In the data below, work out how many lines include the string "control". Only the number should be given.

Data extract Start Marker

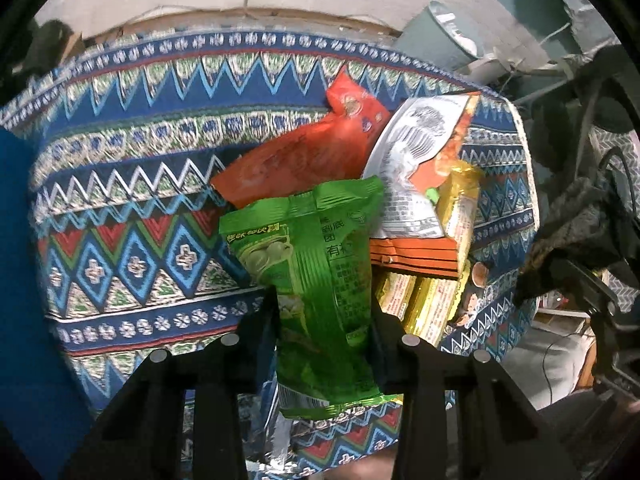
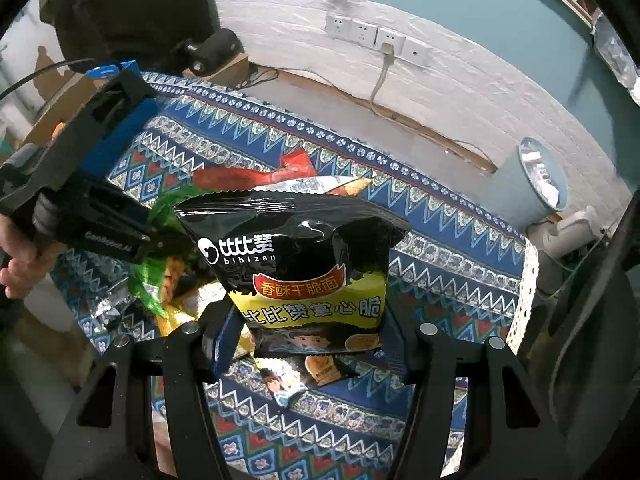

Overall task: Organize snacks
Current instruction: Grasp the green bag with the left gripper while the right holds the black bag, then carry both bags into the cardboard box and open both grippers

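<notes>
My left gripper [image 1: 324, 320] is shut on a green snack packet [image 1: 316, 264], which stands upright between its black fingers, above the patterned tablecloth [image 1: 140, 160]. Behind it lies a pile of snacks: an orange-red packet [image 1: 304, 152], a white and silver packet [image 1: 412, 160], and yellow packets [image 1: 424, 300]. My right gripper [image 2: 312, 332] is shut on a black and yellow noodle-snack packet [image 2: 296, 248], held upright over the cloth. In the right wrist view the left gripper [image 2: 156, 240] sits at the left with the green packet [image 2: 148, 284] hanging from it.
A pale blue bin [image 2: 536, 176] stands past the table's far right corner. Wall sockets [image 2: 376, 38] with a cable are on the white wall behind. A hand [image 2: 16, 276] grips the left tool. A small packet [image 2: 320, 368] lies on the cloth below the black one.
</notes>
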Tool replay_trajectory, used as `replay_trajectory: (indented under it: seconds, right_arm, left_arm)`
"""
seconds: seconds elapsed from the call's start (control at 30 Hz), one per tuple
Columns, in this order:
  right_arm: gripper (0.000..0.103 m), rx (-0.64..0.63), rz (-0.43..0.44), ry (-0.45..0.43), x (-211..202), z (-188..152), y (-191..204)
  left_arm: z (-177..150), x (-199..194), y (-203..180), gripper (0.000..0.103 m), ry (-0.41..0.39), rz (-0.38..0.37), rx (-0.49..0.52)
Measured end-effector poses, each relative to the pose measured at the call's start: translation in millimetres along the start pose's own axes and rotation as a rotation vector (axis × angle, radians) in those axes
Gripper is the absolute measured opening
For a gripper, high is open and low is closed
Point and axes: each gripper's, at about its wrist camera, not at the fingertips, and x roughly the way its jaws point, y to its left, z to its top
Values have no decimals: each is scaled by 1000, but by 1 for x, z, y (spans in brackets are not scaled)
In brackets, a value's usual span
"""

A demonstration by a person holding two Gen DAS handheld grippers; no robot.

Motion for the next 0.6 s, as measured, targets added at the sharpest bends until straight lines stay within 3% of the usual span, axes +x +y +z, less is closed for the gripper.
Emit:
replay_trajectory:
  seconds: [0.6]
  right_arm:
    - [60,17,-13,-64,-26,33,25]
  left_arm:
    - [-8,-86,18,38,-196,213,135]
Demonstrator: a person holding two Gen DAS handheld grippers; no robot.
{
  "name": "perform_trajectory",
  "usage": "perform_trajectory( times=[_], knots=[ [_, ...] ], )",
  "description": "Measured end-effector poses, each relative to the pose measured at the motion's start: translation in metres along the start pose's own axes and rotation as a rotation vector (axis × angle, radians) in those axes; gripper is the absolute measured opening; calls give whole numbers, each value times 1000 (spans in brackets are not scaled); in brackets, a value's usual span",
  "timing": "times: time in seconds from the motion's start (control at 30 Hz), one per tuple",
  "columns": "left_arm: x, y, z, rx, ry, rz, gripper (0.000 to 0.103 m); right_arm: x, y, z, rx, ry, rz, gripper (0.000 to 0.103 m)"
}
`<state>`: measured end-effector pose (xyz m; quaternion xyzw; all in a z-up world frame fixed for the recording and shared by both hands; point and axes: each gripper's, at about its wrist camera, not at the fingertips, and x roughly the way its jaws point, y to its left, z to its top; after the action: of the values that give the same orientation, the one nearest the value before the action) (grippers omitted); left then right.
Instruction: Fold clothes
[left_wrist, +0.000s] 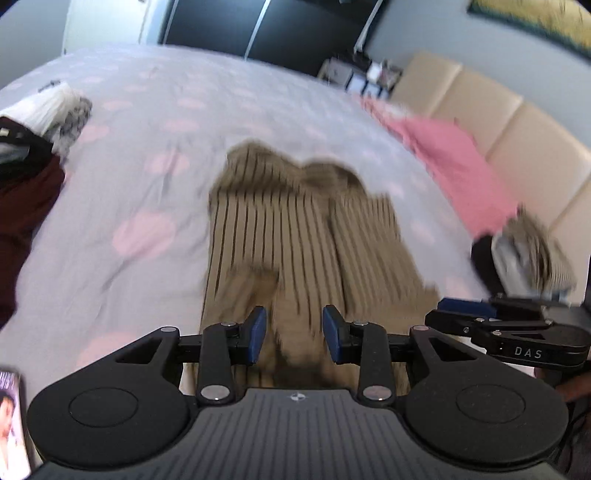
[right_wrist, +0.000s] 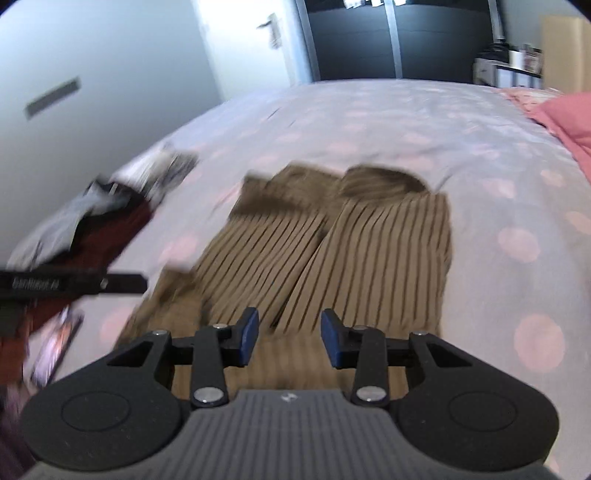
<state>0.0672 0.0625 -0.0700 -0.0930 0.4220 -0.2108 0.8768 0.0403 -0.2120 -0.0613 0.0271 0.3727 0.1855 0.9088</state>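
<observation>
Tan striped knit garment w/ dark thin lines (left_wrist: 295, 229) lying on bed, roughly mid-sheet, spread in two side-by-side folded panels w/ a crease between; top edges bunched and darker. Same garment seen from right wrist cam (right_wrist: 332, 251), near edge running under the gripper body.

Left gripper (left_wrist: 294, 334): blue-padded fingers (left_wrist: 257, 334) apart, hovering over near part of garment; cloth visible through the gap but pads not pressing on it. Nothing held. Jaws partly open.

Right gripper (right_wrist: 289, 338): blue pads (right_wrist: 248, 334) apart too, gap showing tan cloth beneath, no pinch visible. Jaws partly open, empty. Frames blurred, so contact w/ fabric below hard to judge.

Bedsheet, pale lilac w/ large pink dots (left_wrist: 147, 155), under everything. Pile of other clothes at left edge of left wrist view: dark maroon fabric (left_wrist: 26, 206) w/ white ribbed and black-white patterned pieces on top. Pink cloth (left_wrist: 454, 166) far right, near cream padded headboard (left_wrist: 517, 125). Phone-like screen (left_wrist: 11, 421) at bottom-left corner of the left view. Right gripper's black arm also visible at right edge, marked DAS (left_wrist: 528, 352).
</observation>
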Motion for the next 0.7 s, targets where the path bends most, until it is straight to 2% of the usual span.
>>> perform_trajectory(
  times=[0.2,0.3,0.4,0.53,0.6,0.63,0.7],
  knots=[
    [18,-18,-50,37,165,-9,30,7,22,-39,-43,150,89,42],
    [30,-26,-65,65,207,-6,30,21,32,-56,-78,244,104,42],
    [39,-29,-70,75,219,11,30,29,40,-68,-125,263,53,42],
    [43,-30,-71,86,206,19,30,33,45,-69,-174,262,31,41],
    [45,-29,-69,74,196,15,30,34,46,-65,-185,266,27,38],
    [45,-28,-67,66,189,12,30,35,44,-63,-178,268,25,36],
    [47,-27,-63,49,175,3,30,37,40,-59,-155,267,8,21]
  ],
)
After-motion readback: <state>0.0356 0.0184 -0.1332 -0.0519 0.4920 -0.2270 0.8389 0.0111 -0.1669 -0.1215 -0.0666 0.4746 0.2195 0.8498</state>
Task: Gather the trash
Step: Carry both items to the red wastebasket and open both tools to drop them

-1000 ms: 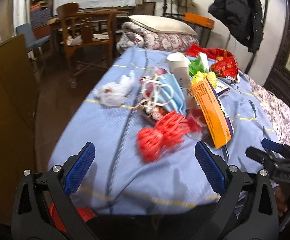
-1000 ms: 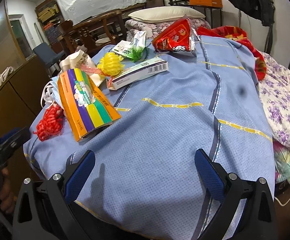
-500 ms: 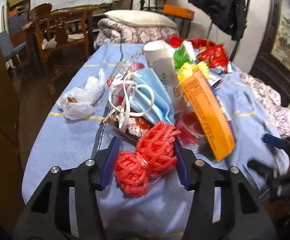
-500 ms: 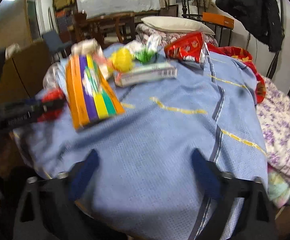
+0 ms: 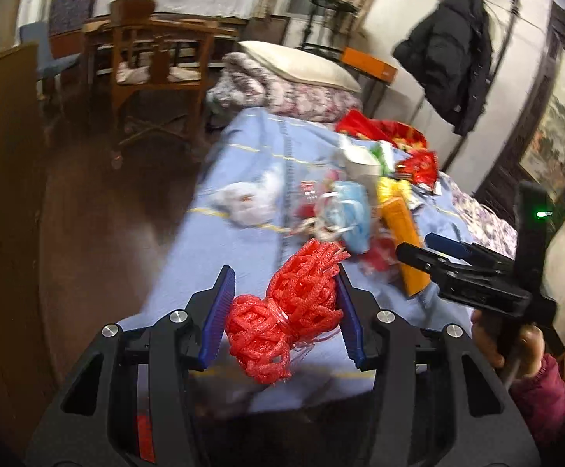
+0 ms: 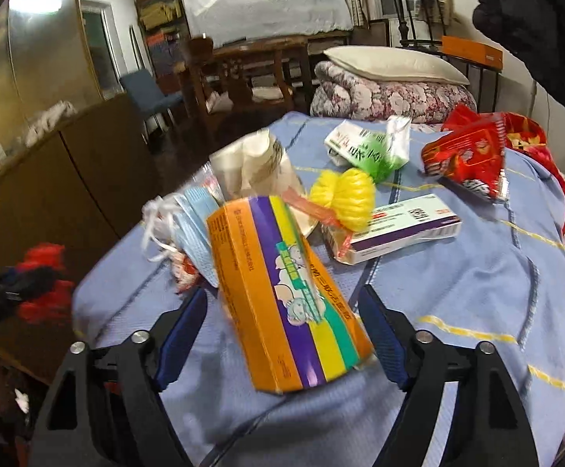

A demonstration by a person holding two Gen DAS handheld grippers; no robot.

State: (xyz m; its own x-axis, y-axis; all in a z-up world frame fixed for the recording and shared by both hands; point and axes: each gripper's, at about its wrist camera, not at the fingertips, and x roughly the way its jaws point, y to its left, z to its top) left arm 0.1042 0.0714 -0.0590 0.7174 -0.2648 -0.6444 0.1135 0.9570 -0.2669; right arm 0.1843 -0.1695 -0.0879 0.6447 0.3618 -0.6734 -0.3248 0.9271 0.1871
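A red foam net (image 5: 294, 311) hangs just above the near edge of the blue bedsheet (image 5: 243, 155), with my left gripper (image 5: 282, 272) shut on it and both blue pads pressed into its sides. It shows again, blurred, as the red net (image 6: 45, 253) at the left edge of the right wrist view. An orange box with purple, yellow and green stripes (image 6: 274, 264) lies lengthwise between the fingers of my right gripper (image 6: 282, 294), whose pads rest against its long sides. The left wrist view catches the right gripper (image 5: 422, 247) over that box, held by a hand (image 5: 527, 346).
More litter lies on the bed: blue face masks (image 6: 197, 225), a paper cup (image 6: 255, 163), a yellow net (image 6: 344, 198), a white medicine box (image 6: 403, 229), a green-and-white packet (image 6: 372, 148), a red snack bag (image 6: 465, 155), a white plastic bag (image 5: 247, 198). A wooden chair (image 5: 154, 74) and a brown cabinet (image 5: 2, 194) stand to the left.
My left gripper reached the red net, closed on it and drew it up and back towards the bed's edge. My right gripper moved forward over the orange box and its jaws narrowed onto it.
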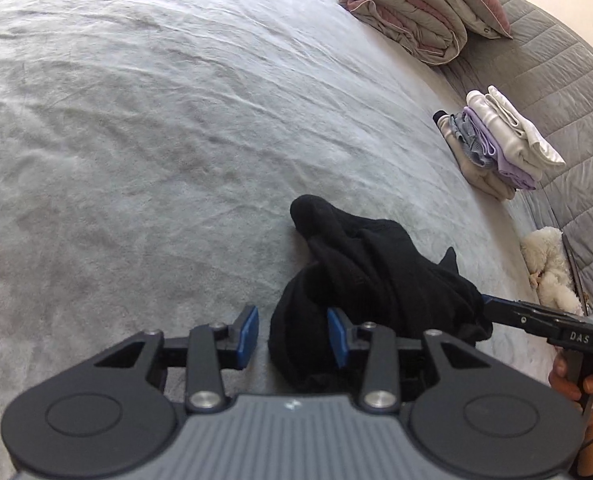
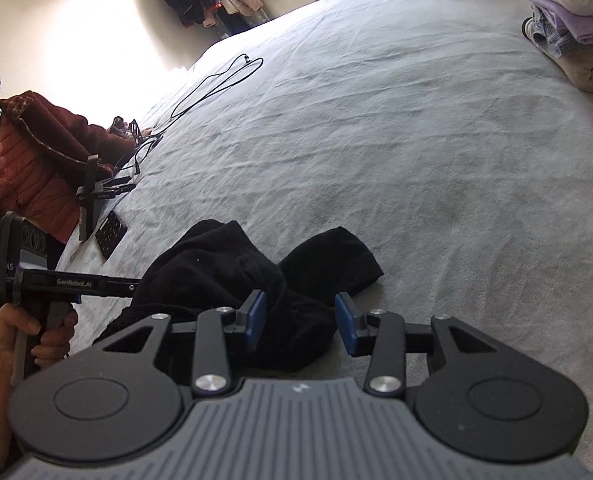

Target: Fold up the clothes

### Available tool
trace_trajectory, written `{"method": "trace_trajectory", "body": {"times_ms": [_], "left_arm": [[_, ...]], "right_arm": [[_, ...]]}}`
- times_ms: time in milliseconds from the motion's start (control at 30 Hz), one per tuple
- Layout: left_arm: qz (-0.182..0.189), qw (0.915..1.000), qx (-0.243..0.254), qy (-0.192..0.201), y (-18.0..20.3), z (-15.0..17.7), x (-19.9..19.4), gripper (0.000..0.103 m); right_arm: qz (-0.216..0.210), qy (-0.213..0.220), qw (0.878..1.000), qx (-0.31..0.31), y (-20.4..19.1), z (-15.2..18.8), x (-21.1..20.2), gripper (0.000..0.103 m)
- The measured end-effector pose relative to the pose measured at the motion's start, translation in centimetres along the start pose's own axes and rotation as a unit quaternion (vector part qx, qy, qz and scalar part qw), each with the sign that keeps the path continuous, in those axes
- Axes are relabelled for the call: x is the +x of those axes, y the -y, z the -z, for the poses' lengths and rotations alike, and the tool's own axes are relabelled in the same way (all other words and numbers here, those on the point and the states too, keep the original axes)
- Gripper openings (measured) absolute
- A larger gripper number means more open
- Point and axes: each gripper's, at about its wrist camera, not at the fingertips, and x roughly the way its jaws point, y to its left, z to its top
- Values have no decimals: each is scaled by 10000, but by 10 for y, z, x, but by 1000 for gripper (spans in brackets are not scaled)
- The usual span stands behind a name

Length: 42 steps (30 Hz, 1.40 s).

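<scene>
Both jaws apart now, left gripper (image 1: 293,336) and right gripper (image 2: 300,322) hovering over the crumpled black garment (image 1: 368,276) (nothing pinched) near the bed's (image 1: 136,120) edge.

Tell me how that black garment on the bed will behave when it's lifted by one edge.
The black garment lies crumpled in soft folds, so it will probably droop and unfold rather than hold its shape. It looks thick and fuzzy, so the blue pads should grip it without slipping. It likely drags on the plush grey bedspread.

Right gripper (image 2: 300,322) jaws parted over black garment (image 2: 256,276) (seemingly not pinching).
</scene>
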Motion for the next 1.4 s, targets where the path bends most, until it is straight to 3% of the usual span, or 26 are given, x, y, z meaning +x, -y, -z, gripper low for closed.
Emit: {"method": "trace_trajectory", "body": {"times_ms": [167,233,300,467,800,1033,1400], "left_arm": [[-48,9999,-7,112,7,-1,9,22],[-101,9999,14,130,10,-1,14,9],[-184,9996,37,189,14,0,15,7],[-302,9974,105,639,23,-4,-1,6],[-920,9866,173,1337,21,-9,-36,6],[-1423,9761,64,1643,12,-10,-52,6],[-1583,9711,-155,1782,-2,-7,-70,6]], "right_arm": [[6,-214,9998,-13,1,3,10,43],[-63,-188,9998,-15,1,2,6,43],[-161,-121,9998,-62,0,-1,0,43],[-286,-78,9992,-268,-1,-1,-12,46],[-292,-350,9976,-520,-5,6,0,49],[-274,-454,9960,-719,-15,7,10,52],[24,-93,9956,-928,-28,2,26,53]]}}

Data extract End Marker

## [Worked solution]
3